OnPay may be interesting for small employers that want payroll software without jumping straight to a large legacy provider.
The provider matches your employee count, support needs, filings, and expected growth.
You are very small, highly complex, multi-state, or mainly shopping by lowest price.
Confirm tax deposits, returns, notices, and year-end forms.
Include setup, add-ons, per-person fees, forms, and support.
Pricing questions
- What is the monthly base fee?
- What is the per-employee or contractor fee?
- Are tax filings and year-end forms included?
- What costs extra now, and what costs extra as the business grows?
- What support is included if payroll is wrong or a tax notice arrives?
How to compare this provider
Run the same scenario through each provider: employees, states, pay frequency, contractors, benefits, time tracking, workers comp, HR needs, and expected hiring over the next year.
Mistakes to avoid
- Comparing only headline price. Payroll cost depends on more than the monthly base fee.
- Ignoring support. Payroll mistakes are time-sensitive.
- Buying the wrong level of service. Simple employers may not need a bundle; complex employers may need more than basic software.
Provider comparison next steps
Compare providers after you understand your payroll situation. A good choice for a ten-person company may be too much for a one-employee business.
When a payroll provider may help
This page is educational. Later, PayrollFor may add provider recommendations or referral links where they genuinely fit the employer situation.
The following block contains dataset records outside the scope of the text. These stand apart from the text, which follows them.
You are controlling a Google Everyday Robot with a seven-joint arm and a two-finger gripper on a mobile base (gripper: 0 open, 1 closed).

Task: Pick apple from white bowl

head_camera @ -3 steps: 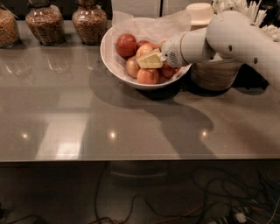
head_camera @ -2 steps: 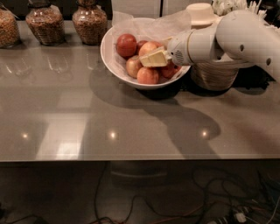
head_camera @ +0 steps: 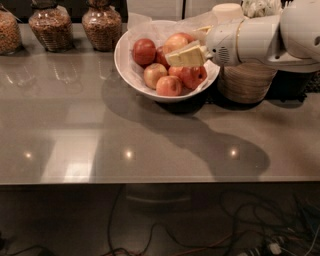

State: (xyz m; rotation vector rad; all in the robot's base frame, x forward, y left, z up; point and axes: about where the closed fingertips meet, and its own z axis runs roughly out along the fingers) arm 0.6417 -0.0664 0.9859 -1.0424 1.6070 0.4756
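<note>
The white bowl (head_camera: 123,66), lined with crinkled white paper, stands at the back middle of the grey table. My gripper (head_camera: 184,46) reaches into it from the right. Its cream fingers (head_camera: 188,56) are shut on the apple (head_camera: 175,42), a large pale orange-red one, and hold it at the top of the pile, slightly raised. Several other apples lie in the bowl: a dark red one (head_camera: 144,51) on the left and smaller yellow-orange ones (head_camera: 169,86) at the front.
Three glass jars (head_camera: 101,24) of dry goods stand along the back left. A woven container (head_camera: 246,82) sits right of the bowl, under my arm, with a cream stack (head_camera: 227,11) behind it. The table's front edge (head_camera: 150,182) runs across the lower frame.
My gripper has moved up and a little to the right, and the apple has risen with it from among the other apples.
</note>
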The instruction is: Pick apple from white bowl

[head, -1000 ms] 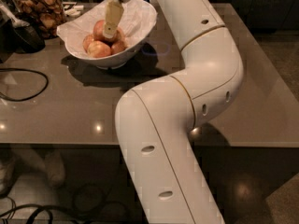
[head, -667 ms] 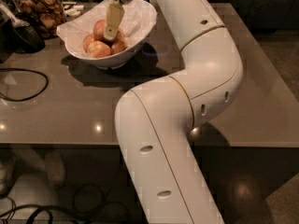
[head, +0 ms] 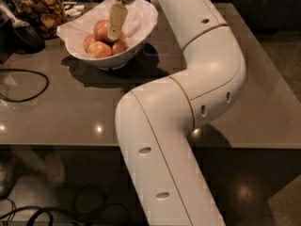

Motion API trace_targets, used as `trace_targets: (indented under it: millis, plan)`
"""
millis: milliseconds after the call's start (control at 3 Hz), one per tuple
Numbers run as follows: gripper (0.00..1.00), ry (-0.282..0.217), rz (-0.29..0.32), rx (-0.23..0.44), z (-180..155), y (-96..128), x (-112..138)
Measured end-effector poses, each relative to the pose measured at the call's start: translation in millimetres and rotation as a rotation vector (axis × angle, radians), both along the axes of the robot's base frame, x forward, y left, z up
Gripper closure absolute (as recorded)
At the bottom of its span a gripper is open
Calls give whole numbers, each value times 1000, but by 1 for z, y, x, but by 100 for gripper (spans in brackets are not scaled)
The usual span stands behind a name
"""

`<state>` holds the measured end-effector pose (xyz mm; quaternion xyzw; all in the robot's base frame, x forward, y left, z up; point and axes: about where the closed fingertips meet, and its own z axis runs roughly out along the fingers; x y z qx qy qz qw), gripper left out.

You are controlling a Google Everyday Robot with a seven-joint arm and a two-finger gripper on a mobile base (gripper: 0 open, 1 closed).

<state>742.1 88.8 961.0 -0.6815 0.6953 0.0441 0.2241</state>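
The white bowl [head: 141, 20] with a wavy, flaring rim stands at the far left of the grey table. Several apples lie in it. The largest, pinkish-red apple [head: 100, 29] sits at the back of the pile, with smaller, paler apples [head: 99, 50] in front of it. My gripper [head: 114, 34] reaches straight down into the bowl from above and sits right beside the red apple, at its right side, over the pile. Whether it touches the apple cannot be seen. The big white arm fills the middle of the view.
A glass jar of brown snacks [head: 40, 8] stands behind the bowl at the far left. A black object [head: 23, 34] and a black cable [head: 23, 86] lie left of the bowl. The table's front edge [head: 56, 145] runs across the lower view.
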Motion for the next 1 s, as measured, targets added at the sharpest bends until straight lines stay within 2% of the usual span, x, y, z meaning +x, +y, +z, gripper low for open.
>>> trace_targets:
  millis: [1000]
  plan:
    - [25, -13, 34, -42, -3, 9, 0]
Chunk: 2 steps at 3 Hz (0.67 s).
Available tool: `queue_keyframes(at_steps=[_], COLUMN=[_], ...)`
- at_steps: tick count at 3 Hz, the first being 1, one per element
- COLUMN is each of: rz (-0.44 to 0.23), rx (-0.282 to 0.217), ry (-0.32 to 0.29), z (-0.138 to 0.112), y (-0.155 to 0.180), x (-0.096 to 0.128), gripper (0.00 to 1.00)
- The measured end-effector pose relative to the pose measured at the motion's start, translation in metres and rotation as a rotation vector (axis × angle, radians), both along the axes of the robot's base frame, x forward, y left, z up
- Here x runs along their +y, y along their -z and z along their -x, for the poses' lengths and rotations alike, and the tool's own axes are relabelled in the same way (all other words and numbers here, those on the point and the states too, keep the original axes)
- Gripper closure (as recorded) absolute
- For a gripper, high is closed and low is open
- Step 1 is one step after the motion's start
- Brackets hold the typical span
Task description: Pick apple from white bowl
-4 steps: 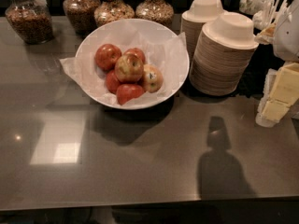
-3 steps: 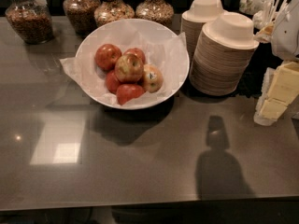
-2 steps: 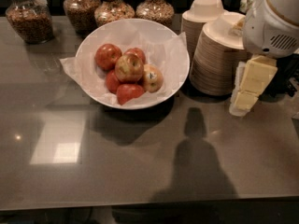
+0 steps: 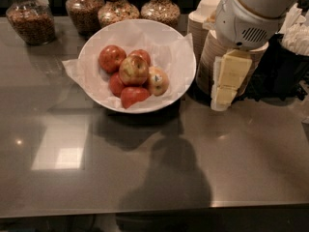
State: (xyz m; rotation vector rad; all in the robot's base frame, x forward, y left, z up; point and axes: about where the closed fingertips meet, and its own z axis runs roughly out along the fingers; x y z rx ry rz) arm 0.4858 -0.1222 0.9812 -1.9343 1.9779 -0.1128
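Observation:
The apple (image 4: 133, 70), mottled golden-yellow with a red blush, sits on top of the pile in the white bowl (image 4: 96, 38), which is lined with crinkled white paper. Several red apples (image 4: 111, 58) lie around it. A paler apple with a dark sticker (image 4: 158, 81) lies to its right. My gripper (image 4: 221, 100) hangs pointing down to the right of the bowl, above the counter, in front of the stacked paper bowls. It is apart from the bowl and holds nothing that I can see.
Several glass jars of nuts and grains (image 4: 33, 18) stand along the back edge. Stacked beige paper bowls (image 4: 205, 30) stand right of the white bowl, partly hidden by my arm. A dark holder with white napkins (image 4: 292, 42) is at the far right. My arm's shadow (image 4: 166, 178) falls on the grey counter.
My arm has swung in from the right edge toward the left, and the gripper is now closer to the white bowl. The apples and the bowl have not moved.

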Motion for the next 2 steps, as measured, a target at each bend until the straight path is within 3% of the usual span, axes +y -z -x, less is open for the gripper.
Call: queue_keyframes(at_steps=[1, 2], rz=[-0.033, -0.116], rx=[-0.02, -0.056], ry=[-0.009, -0.062], z=[-0.011, -0.037], y=[0.002, -0.004], x=[0.012, 0.045], gripper=[0.0, 0.0])
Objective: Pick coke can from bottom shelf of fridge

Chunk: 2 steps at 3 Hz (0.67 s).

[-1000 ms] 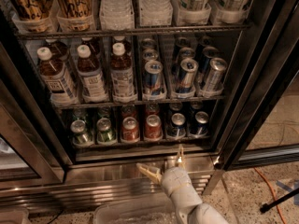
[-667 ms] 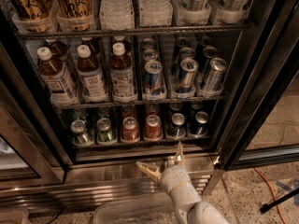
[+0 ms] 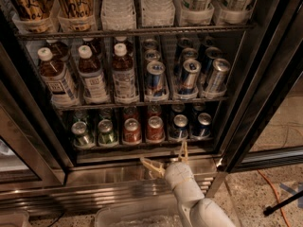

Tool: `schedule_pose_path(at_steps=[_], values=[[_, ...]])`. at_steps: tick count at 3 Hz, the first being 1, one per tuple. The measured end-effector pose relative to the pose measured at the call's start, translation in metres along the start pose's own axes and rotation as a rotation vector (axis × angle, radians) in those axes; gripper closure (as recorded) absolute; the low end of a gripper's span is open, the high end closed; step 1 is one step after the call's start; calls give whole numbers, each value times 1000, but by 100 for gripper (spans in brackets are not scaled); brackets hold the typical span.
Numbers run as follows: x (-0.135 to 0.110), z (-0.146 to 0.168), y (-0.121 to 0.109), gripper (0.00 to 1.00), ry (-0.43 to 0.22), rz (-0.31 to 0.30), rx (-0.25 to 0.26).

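Note:
The fridge (image 3: 265, 103) stands open. Its bottom shelf (image 3: 142, 145) holds a front row of short cans: two green at left, two red in the middle, two dark blue at right. The red coke cans (image 3: 155, 128) stand side by side, more red cans behind them. My gripper (image 3: 165, 157) is below the shelf's front edge, in front of the steel base, just under the right red can. Its two tan fingers (image 3: 150, 166) are spread apart, and it holds nothing.
The rack above holds bottles (image 3: 123, 72) at left and tall silver-blue cans (image 3: 155, 79) at right. The black door frame (image 3: 33, 122) flanks the opening. A clear plastic bin (image 3: 137, 214) sits on the floor below. An orange cable (image 3: 274, 188) lies at right.
The gripper has stayed in nearly the same place below the shelf, edging slightly up. The cans have not moved.

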State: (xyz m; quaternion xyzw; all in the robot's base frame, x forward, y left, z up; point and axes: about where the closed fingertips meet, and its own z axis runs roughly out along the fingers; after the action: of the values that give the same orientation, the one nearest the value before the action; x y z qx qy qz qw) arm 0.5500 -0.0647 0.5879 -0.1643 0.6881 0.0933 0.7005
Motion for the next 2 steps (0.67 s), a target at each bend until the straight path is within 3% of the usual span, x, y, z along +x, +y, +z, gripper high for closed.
schedule_pose_path(at_steps=[1, 2], values=[[0, 0, 0, 0, 0, 0, 0], [0, 0, 0, 10, 0, 0, 0]])
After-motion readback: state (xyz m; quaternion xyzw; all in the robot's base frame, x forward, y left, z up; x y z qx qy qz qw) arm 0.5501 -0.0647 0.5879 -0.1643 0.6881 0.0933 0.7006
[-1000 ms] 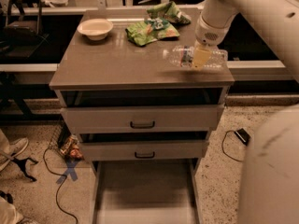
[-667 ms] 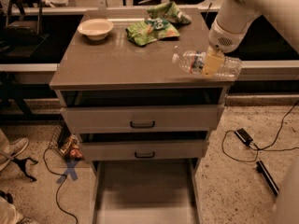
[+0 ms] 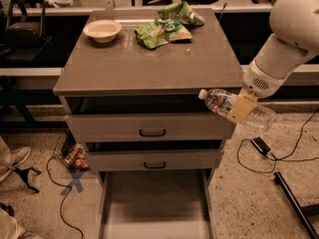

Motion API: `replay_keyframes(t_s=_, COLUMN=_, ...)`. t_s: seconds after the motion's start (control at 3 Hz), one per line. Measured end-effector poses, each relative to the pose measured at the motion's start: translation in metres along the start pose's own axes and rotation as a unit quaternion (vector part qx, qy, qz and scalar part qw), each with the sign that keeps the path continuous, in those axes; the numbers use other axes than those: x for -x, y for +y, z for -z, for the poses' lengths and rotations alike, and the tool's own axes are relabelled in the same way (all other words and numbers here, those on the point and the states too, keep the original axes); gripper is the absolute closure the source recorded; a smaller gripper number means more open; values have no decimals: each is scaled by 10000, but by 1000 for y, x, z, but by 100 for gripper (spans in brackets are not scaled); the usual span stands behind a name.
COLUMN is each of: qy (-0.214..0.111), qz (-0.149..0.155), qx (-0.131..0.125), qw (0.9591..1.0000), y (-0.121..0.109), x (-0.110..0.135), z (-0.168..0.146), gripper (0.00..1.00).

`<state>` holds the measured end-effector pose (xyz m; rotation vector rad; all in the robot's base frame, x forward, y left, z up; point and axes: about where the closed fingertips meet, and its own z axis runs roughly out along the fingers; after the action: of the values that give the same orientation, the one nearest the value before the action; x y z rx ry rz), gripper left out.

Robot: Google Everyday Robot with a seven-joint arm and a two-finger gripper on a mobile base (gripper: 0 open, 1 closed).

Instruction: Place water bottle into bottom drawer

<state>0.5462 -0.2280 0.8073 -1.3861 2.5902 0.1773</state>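
Looking at your gripper (image 3: 239,108), you are seeing it hanging in the air just off the right edge of the grey cabinet (image 3: 149,66), level with the front of the top drawer (image 3: 149,128). Its tan fingers (image 3: 241,106) are pinching the water bottle (image 3: 218,100) around its middle. The bottle is lying nearly on its side. Its white cap is pointing left toward the cabinet's right front corner and sitting slightly higher than the clear base, which is sticking out to the right over the speckled floor (image 3: 249,198). The bottom drawer (image 3: 154,205) is standing pulled out, its flat floor showing between thin side rails, and the bottle is hanging above it and off to its right. The top drawer and the middle drawer (image 3: 152,161) are sitting slightly open. On the cabinet top, a pale bowl (image 3: 102,30) is resting at the back left, and green snack bags (image 3: 163,32) are lying near the back middle.
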Motion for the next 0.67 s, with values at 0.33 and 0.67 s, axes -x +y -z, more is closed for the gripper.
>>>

- Simple payroll software can make sense for small employers with straightforward payroll.
- Household payroll services can help families manage nanny, caregiver, and household employee records.
- Full-service providers may be worth comparing when payroll overlaps with HR, benefits, workers comp, or multi-state support.
No provider is right for every employer. The fit depends on employee count, worker type, filings, support needs, and total cost.
Who this provider is usually best for
Employers whose needs match this provider's strengths.
You value the areas where this provider tends to perform well.
Your priorities conflict with the provider's typical tradeoffs.
Confirm current pricing, filing support, and service levels.
PayrollFor evaluation framework
| Category | What to evaluate |
|---|---|
| Ease of use | How quickly a small employer can become comfortable with payroll. |
| Tax filings | Who handles deposits, filings, year-end forms, and notices. |
| Support | What happens when something goes wrong. |
| Growth | How well the provider handles additional employees. |
| Total cost | Base fee, per-employee fees, add-ons, and year-end costs. |
Bottom line
This review is intended to help employers decide whether this provider deserves a place on their comparison list. Always verify current pricing, features, and support directly with the provider.
PayrollFor editorial view
OnPay sits in a useful middle ground between low-cost payroll and larger-provider complexity. Many small businesses compare it against Gusto because it often offers a broad feature set without feeling overwhelming.
Who should seriously consider it
- Small businesses with a few employees
- Owners who want strong payroll features without enterprise complexity
Who should probably keep comparing
- Employers who want the most polished user experience
- Businesses expecting heavy HR-service needs
Questions to ask before signing up
- What is the real monthly cost after employee fees?
- Are year-end forms included?
- Who handles payroll tax notices?
- What support level comes with the plan?
Provider details change
Payroll providers can change pricing, plan names, included filings, support levels, integrations, and promotional offers. Treat provider names here as comparison examples, then verify current details directly with the provider before choosing.